Ark. La. Gas Co. v. Lawrence

389 S.W.2d 431 | Ark. | 1965

Jim Johnson, Associate Justice.

This condemnation appeal involves the admissibility of a plat or survey.

Appellant Arkansas Louisiana Gas Company filed its complaint in Hot Spring Circuit Court on June 4, 1963, against appellees Margaret and T. F. Lawrence seeking to acquire a fifty foot easement for a pipeline across appellees ’ property. Appellant deposited $176 into the registry of the court. The case was tried to a jury on June 29, 1964, and the jury returned a verdict for appellees in the sum of $800.00.

At trial one of the appellees testified that they owned a twenty acre parcel of land (which the gasline easement crosses) and that he contemplated using the property for a housing project. He introduced a plat of the twenty acre tract, made by someone not called as a witness, showing the property laid out in 52 lots. Appellant’s objection to the introduction of the plat was overruled by the trial court. On this point appellant has appealed, urging that the court erred in permitting the introduction into evidence of an unauthenticated private plat. Appellee’s testimony about value of the individual lots, which was clearly not admissible (Arkansas State Highway Commission v. Watkins, 229 Ark. 27, 313 S. W. 2d 86), was not objected to.

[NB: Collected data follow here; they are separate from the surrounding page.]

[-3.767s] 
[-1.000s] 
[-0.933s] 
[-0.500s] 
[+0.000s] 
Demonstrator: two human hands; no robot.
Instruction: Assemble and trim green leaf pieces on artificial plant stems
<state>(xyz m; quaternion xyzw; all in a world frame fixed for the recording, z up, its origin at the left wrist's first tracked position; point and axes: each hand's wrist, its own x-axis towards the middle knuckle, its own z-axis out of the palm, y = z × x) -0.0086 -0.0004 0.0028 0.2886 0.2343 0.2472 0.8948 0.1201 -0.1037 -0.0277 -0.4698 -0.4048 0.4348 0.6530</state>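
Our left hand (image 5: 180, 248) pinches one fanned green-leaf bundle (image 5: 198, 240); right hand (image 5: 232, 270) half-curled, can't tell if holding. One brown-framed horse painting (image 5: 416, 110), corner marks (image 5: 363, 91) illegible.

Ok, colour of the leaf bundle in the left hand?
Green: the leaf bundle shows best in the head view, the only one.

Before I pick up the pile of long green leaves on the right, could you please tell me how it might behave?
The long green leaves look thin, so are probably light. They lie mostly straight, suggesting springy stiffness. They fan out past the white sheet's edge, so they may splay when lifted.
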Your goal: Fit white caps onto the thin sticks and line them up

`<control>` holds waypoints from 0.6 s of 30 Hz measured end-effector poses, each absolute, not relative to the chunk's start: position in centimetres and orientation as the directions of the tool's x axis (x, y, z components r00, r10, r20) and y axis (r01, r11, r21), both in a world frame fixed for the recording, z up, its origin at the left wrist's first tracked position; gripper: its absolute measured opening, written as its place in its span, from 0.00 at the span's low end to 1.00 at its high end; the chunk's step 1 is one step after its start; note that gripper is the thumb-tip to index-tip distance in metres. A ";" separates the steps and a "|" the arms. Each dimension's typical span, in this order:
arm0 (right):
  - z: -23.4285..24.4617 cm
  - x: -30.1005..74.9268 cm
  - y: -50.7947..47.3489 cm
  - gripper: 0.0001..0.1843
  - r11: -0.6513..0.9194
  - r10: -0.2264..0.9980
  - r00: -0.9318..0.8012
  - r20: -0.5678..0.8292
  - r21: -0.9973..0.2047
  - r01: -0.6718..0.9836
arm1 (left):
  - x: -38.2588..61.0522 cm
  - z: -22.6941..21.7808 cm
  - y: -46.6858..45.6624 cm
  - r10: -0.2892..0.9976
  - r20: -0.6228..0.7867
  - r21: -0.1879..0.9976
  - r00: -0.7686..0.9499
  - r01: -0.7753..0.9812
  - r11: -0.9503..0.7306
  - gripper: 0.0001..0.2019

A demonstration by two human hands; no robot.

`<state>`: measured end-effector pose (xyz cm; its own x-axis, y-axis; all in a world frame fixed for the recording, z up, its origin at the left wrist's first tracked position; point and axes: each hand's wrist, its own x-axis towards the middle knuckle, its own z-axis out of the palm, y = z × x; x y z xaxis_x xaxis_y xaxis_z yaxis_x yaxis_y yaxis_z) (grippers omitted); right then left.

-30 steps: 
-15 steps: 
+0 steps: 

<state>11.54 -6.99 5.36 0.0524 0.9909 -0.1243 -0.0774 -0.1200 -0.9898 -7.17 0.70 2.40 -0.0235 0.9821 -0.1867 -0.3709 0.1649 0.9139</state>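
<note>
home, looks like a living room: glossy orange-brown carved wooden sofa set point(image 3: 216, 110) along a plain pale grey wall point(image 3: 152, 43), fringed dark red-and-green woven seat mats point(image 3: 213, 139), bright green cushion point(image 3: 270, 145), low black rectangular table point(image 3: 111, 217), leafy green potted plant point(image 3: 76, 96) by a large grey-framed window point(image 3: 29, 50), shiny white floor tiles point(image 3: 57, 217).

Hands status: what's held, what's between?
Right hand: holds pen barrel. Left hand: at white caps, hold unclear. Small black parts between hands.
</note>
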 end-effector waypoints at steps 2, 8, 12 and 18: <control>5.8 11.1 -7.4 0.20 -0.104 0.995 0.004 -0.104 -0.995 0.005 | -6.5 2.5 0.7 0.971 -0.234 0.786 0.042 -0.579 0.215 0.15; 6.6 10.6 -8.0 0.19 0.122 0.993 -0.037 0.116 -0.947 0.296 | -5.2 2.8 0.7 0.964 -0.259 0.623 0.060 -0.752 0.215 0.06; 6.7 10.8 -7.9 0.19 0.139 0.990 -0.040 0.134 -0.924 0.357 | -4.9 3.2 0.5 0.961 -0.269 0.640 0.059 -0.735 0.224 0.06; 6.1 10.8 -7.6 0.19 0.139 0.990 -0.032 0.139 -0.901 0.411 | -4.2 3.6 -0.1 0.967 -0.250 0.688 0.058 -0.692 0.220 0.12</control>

It is not necessary for us to decide whether appellee could have authenticated a plat without testimony of the maker. Maps or plats of subdivisions have properly been admitted into evidence in condemnation cases (Arkansas State Highway Commission v. O. & B., Inc., 227 Ark. 739, 301 S. W. 2d 309; Arkansas State Highway Commission v. Witkowski, 236 Ark. 66, 364 S. W. 2d 309) for certain purposes, where a subdivision is in esse at the time of the taking. In the case at bar, however, appellee admitted on cross-examination that the man who surveyed his property staked each corner of each lot, but the stakes were no longer there, that the plat had never been filed [Ark. Stat. Ann. § 17-1201 et seq. (Supp. 1963)], the road shown on the plat had not been dedicated or, apparently, even built, and certainly there was no evidence that any lot had ever been offered for sale. Thus, no subdivision existed. The plat, showing lots, was not a fair representation of the property at the time of the taking. Howell v. Baskins, 213 Ark. 665, 212 S. W. 2d 353; Sanders v. Walden, 214 Ark. 523, 217 S. W. 2d 357. As said in 32 C. J.S., Evidence, § 730, p.1050:

‘ ‘ Generally, a map . . . must be accurate in order to warrant its admission, that is to say, the paper must correctly represent the situation as it existed at the time under consideration; and a diagram showing a hypothetical condition and not shown to represent any condition actually existing, . . . is not admissible. ”

For the error in the introduction of the plat, the case is reversed and the cause remanded for a new trial.